O projeto de lei antifacção, que visa endurecer penas contra organizações criminosas, enfrenta críticas do PT após a oposição assumir a relatoria. O líder da sigla, Lindbergh Farias, acusou o relator, deputado Guilherme Derrite, de “furto de autoria” ao alterar o texto original, que foi elaborado pelo Ministério da Justiça. A mudança ocorre em um contexto de intensificação das ações governamentais contra facções, especialmente após uma grande operação policial contra o Comando Vermelho no Rio de Janeiro.
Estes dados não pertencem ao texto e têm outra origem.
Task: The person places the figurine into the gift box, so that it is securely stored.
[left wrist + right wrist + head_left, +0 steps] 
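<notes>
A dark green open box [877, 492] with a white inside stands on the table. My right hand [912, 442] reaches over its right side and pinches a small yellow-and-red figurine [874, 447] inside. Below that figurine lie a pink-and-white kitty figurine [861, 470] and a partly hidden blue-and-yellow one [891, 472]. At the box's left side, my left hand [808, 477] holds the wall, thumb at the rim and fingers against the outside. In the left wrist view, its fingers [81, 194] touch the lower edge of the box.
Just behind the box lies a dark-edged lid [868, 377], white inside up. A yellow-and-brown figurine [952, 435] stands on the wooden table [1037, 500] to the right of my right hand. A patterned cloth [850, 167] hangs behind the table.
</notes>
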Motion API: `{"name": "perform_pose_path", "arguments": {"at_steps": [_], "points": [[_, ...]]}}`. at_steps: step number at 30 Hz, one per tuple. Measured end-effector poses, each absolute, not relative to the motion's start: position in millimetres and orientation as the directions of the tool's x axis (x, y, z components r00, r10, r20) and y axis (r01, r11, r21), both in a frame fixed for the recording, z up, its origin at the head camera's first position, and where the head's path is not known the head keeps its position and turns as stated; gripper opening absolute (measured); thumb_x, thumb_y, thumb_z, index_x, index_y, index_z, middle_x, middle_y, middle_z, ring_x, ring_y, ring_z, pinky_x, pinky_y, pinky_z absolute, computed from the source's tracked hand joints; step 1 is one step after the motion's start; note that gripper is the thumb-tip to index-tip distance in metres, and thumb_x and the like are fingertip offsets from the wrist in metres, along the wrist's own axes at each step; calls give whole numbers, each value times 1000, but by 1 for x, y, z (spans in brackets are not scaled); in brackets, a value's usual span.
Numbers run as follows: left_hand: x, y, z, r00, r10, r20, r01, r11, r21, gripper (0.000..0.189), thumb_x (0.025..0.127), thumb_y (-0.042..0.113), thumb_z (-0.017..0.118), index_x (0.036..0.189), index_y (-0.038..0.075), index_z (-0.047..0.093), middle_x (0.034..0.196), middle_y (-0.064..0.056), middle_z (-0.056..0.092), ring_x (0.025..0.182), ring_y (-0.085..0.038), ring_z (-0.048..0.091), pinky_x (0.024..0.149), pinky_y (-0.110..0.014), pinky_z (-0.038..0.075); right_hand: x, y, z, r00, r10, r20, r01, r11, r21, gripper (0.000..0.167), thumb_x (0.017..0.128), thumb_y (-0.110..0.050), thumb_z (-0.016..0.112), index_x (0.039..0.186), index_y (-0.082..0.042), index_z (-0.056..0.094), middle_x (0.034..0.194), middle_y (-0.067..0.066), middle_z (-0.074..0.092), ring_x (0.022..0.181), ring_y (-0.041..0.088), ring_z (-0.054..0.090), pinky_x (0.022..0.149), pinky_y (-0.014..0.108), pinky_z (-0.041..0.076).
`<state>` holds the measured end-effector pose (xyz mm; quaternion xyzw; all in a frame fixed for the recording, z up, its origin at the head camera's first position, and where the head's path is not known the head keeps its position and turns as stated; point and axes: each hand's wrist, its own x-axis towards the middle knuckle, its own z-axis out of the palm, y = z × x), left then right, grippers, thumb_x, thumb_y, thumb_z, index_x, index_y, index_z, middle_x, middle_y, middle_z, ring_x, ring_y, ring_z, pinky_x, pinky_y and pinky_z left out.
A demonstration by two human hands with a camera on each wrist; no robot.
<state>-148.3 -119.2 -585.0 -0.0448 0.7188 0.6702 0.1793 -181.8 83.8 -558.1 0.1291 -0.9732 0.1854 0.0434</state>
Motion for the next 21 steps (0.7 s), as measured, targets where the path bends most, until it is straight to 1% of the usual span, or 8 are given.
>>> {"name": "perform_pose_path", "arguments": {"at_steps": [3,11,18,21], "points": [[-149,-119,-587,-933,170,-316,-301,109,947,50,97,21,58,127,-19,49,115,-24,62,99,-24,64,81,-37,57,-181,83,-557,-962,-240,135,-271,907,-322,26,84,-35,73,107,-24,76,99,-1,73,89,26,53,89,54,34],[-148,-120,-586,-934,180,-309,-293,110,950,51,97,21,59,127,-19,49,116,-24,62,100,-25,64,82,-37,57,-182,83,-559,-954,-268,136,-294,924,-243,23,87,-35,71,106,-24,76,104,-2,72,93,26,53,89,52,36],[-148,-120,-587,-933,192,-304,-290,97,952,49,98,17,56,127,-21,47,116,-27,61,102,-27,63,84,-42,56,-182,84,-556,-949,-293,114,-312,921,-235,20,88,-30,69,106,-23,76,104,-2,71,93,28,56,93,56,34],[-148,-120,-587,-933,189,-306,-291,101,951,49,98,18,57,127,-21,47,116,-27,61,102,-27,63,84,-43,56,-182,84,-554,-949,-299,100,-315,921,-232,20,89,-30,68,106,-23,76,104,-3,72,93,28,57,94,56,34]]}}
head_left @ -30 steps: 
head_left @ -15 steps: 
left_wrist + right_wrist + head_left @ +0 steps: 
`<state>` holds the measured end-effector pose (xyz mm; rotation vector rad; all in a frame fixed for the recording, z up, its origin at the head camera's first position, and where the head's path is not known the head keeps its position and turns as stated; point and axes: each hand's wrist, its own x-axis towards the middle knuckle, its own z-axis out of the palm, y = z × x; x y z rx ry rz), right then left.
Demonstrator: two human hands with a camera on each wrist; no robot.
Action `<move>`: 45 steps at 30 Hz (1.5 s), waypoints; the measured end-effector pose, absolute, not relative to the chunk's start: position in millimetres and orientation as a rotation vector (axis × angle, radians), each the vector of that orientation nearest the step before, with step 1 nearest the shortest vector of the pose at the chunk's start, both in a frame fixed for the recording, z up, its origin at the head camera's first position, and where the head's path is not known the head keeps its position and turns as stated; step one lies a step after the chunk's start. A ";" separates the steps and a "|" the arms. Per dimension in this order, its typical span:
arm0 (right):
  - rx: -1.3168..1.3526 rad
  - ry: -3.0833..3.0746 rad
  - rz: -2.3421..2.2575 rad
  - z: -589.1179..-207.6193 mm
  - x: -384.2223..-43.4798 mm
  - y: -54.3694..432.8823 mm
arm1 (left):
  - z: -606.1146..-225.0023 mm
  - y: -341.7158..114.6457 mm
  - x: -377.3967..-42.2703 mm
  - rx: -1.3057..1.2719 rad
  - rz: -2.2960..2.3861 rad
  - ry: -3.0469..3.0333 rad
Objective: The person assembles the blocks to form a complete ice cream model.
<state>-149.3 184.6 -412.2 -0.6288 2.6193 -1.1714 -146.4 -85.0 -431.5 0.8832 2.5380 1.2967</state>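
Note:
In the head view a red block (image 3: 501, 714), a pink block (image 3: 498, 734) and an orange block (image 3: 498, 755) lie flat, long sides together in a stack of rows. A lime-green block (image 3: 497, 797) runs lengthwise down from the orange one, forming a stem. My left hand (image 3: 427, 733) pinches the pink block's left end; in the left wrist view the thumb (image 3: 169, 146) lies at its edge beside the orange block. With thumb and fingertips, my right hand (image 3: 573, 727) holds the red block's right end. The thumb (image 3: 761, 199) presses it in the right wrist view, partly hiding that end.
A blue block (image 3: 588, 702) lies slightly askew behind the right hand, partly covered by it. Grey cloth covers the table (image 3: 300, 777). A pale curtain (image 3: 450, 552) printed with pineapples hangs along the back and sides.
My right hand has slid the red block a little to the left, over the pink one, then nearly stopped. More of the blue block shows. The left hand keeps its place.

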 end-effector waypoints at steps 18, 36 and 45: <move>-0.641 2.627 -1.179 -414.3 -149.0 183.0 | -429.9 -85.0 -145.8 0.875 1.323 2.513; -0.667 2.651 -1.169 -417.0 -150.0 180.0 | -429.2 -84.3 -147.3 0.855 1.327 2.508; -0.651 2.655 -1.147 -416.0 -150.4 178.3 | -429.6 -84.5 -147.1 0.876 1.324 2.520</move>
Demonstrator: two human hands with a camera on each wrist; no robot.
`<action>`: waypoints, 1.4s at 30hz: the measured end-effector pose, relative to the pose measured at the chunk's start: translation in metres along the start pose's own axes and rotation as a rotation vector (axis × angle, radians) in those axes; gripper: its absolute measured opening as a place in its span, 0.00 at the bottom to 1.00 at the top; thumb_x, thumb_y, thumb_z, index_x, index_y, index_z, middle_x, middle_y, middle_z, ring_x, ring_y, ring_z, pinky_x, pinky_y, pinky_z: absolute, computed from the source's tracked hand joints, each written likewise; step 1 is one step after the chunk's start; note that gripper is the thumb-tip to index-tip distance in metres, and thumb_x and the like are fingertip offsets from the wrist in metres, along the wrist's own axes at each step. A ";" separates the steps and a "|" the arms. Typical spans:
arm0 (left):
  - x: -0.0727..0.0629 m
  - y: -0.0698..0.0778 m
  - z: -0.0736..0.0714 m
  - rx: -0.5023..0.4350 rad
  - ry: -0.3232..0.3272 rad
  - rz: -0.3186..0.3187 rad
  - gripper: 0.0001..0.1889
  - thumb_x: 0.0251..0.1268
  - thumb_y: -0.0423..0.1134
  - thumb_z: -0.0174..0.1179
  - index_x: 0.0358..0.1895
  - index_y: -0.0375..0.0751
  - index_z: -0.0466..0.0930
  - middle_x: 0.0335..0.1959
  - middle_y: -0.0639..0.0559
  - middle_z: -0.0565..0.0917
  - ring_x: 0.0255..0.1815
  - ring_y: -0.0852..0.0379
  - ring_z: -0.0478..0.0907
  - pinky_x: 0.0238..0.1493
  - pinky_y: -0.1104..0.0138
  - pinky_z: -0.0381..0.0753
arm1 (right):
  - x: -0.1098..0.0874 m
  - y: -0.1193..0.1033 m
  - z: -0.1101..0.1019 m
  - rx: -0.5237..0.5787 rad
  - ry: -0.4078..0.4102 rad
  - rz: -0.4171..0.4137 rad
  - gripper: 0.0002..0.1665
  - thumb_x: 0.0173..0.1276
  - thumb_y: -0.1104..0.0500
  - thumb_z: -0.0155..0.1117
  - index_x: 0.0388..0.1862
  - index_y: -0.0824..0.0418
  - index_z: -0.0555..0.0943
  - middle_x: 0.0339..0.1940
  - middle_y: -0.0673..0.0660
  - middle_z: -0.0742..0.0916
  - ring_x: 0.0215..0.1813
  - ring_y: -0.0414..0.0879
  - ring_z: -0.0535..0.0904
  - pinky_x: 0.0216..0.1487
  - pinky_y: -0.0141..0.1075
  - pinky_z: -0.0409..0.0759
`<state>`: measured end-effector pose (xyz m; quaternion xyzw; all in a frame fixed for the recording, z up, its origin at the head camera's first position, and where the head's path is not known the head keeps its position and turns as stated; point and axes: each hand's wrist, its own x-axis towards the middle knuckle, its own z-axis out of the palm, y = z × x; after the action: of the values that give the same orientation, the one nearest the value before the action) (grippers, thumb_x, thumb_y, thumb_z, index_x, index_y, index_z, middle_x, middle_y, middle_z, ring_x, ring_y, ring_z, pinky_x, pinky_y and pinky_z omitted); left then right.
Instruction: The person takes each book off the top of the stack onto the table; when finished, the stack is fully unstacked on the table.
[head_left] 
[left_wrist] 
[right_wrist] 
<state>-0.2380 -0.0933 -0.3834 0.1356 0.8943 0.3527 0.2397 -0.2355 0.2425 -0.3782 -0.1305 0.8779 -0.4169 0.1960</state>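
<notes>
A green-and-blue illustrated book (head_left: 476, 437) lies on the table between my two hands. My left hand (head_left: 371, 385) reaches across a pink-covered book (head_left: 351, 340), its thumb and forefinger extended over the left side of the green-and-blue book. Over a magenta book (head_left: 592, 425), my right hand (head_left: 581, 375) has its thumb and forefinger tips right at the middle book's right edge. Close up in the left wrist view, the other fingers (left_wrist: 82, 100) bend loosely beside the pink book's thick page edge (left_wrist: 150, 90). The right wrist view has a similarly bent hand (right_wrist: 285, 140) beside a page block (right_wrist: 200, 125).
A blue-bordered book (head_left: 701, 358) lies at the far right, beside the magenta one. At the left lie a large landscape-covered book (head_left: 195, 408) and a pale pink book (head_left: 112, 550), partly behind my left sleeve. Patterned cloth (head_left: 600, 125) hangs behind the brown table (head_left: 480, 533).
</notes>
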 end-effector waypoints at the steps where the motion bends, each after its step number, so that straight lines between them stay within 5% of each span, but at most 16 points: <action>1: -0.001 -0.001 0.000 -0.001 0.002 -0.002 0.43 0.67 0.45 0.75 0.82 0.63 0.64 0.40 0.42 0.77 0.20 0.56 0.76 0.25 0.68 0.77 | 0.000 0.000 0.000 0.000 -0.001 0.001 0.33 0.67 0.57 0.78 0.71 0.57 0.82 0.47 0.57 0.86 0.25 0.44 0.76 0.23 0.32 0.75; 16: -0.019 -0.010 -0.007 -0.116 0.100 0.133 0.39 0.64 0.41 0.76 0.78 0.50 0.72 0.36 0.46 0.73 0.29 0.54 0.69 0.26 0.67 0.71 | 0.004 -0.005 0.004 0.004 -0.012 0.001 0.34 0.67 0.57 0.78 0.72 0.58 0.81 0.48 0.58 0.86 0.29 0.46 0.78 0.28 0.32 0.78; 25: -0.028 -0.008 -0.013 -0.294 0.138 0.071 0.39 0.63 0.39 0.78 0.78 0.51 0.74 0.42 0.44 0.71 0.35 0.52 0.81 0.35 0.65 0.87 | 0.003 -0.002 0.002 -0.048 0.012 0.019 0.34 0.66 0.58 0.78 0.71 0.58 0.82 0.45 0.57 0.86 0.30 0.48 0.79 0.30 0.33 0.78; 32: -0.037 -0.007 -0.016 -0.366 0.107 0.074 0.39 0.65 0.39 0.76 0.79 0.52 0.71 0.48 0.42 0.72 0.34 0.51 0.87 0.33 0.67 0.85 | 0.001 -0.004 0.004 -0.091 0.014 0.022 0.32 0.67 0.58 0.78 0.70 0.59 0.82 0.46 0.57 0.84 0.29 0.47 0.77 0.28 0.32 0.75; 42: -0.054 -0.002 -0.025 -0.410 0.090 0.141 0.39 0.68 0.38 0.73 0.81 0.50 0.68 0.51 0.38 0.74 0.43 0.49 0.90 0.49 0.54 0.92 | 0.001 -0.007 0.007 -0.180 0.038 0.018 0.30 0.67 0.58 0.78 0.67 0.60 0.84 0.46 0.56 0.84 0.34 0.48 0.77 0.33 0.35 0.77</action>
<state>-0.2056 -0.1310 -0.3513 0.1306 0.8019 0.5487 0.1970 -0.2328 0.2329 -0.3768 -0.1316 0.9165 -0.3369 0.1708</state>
Farias destacou que a alteração feita por Derrite transfere o projeto para o âmbito eleitoral, ao incorporar facções criminosas à Lei Antiterrorismo. O governo, por sua vez, se opõe a essa equiparação, argumentando que pode abrir precedentes perigosos para operações estrangeiras no Brasil. O líder do PT afirmou que o relator “contaminou politicamente” o projeto, desfigurando seu conteúdo técnico e transformando uma política pública em um instrumento de disputa eleitoral.
Mudanças no Projeto
As alterações propostas pelo relator incluem penas mais rígidas e o enquadramento de atos graves de organizações criminosas na Lei Antiterrorismo, que possui um arcabouço legal mais severo. Farias alertou que essa mudança pode resultar em sanções financeiras e cooperação policial internacional, o que ele considera um risco à soberania nacional. Ele também mencionou que a nova abordagem poderia transformar o combate ao crime em uma ferramenta política, desviando do propósito original da legislação.
Além disso, Farias já acionou o Supremo Tribunal Federal contra o governador do Rio de Janeiro, Cláudio Castro, por supostos crimes relacionados à espionagem e à soberania nacional. Ele alega que Castro solicitou ao governo dos Estados Unidos a classificação do Comando Vermelho e outras facções como “organizações narcoterroristas”, o que poderia agravar ainda mais a situação política e legal no país.